As children we're taught that there are some words that we shouldn't say. Nice children say "yes", "please" and "thank you". Only in very rare circumstances is a polite refusal allowed.

In improv theatre, the utmost holy mantra is the concept of "yes, and...". Every improv game move is an offer to be embraced and built upon. Refusing someone's idea is a metaphoric slap in the face that will get you chased out of improv-town.

The art of refusal, is a lost art.

Every year I try to go one month without drinking alcohol. To many this might be a minor accomplishment, but: I'm from Glasgow. My Scottish liver does backflips that need at least weekly sedation. At the time of writing, I will have just ended a period of two months of alcohol abstention.
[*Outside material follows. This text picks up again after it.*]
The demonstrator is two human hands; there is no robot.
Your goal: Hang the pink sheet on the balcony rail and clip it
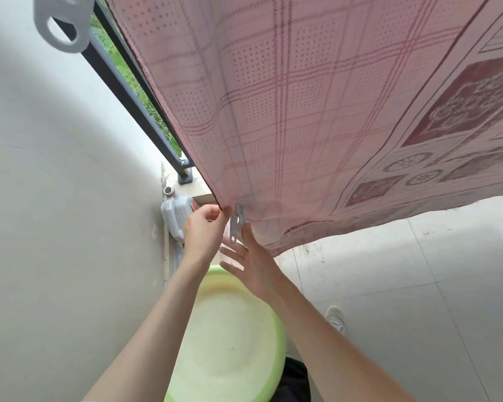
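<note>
Sheet: pink sheet, checked and dotted, draped over the dark balcony rail, lower corner hanging near both hands.
Left hand: pinching the sheet's corner edge between thumb and fingers.
Right hand: fingers spread, thumb against a grey clip (bite on the cloth not discernible).
Second clip: on the rail, top left.
Below: green basin; white jug against the wall.
</note>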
As a special bonus, this year has been coupled with a stint of volitional celibacy.

Now, I can't take full credit this year for the alcohol part. A pesky thyroid and some Doomsday advice from of a couple of doctors were at least semi-responsible for that. But still I feel at least mildly proud.

My normal abstention month runs in the September-November timeframe. I've done it every year since 2010. I repeat it at this time of year to a) dry out my liver before Christmas and b) avoid the communal ease of attributing it to Lent.

This abstention isn't because of religious custom or because I believe that either alcohol or sex are bad, evil, or even best avoided for a happy and tranquil life. I enjoy alcohol. And I enjoy sex. 

I do it because it's practice in saying no. The first two weeks of every abstinence period are always more challenging than I remember, and remind me of how often I do these actions without thinking. They are automatic responses; often due to stress or peer pressure. Or due to a lack of intimacy.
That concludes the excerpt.